+++ Listed records

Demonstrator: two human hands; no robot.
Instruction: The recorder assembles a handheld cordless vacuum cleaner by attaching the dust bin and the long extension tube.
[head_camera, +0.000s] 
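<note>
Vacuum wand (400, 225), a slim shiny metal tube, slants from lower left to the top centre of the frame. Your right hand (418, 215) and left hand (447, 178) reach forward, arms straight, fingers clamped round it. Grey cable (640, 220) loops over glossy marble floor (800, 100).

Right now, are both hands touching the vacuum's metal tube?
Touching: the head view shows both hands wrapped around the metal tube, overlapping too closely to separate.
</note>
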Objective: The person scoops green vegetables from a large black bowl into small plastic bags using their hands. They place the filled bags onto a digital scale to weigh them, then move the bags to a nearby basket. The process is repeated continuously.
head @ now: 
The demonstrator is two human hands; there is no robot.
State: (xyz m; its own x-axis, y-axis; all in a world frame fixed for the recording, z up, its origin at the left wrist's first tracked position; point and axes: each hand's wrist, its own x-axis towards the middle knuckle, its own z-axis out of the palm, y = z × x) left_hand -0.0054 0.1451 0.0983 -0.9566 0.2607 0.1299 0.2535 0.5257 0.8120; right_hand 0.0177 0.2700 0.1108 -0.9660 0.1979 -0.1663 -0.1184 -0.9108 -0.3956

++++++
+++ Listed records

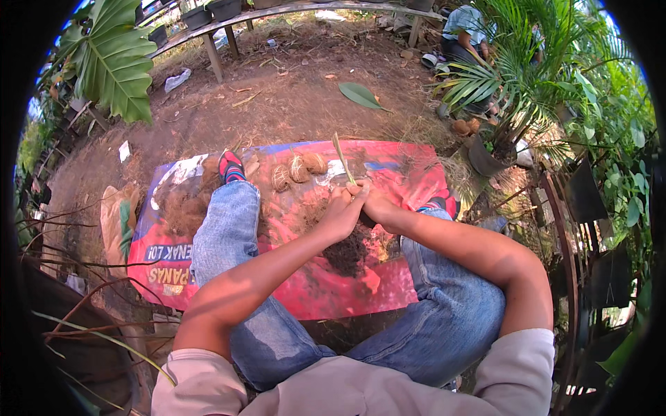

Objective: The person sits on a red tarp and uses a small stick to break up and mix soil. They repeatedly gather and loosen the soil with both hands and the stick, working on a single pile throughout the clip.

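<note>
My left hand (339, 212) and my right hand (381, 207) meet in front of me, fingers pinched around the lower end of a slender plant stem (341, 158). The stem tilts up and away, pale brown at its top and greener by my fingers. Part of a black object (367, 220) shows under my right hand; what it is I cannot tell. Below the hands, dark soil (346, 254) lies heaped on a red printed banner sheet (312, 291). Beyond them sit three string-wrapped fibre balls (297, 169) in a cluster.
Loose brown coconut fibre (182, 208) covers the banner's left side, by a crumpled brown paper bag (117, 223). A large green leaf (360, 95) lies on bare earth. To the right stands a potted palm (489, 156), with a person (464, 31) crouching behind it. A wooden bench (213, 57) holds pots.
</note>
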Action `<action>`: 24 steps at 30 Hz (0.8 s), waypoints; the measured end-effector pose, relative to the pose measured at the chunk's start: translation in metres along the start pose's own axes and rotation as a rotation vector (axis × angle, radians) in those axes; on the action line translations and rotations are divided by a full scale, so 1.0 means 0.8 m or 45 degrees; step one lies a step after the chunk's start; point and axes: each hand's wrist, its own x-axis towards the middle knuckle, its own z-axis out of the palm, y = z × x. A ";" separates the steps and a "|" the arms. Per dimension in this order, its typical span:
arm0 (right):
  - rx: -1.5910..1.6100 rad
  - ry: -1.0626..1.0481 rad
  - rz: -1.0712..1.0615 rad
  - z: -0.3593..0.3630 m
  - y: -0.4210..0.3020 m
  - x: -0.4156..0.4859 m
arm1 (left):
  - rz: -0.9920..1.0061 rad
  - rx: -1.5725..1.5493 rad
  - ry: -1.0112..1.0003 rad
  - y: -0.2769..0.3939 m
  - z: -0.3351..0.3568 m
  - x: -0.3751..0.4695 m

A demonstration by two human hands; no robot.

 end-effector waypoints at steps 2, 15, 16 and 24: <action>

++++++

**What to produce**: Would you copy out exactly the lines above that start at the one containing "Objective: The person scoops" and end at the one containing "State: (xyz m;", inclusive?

**Expected answer**:
Objective: The person scoops green vegetables from a large black bowl into small plastic bags using their hands. They place the filled bags onto a digital scale to weigh them, then move the bags to a nearby basket. The process is repeated continuously.
head @ now: 
The demonstrator is two human hands; there is no robot.
State: (xyz m; its own x-axis, y-axis; all in a world frame fixed for the recording, z up, its origin at the left wrist's first tracked position; point and axes: each hand's wrist, its own x-axis towards the middle knuckle, its own z-axis out of the palm, y = z × x) left_hand -0.0054 0.1451 0.0983 -0.9566 0.2607 0.1299 0.2535 0.5257 0.8120; right_hand 0.0177 0.2700 0.1108 -0.9660 0.1979 -0.1663 -0.1184 -0.9108 -0.3956

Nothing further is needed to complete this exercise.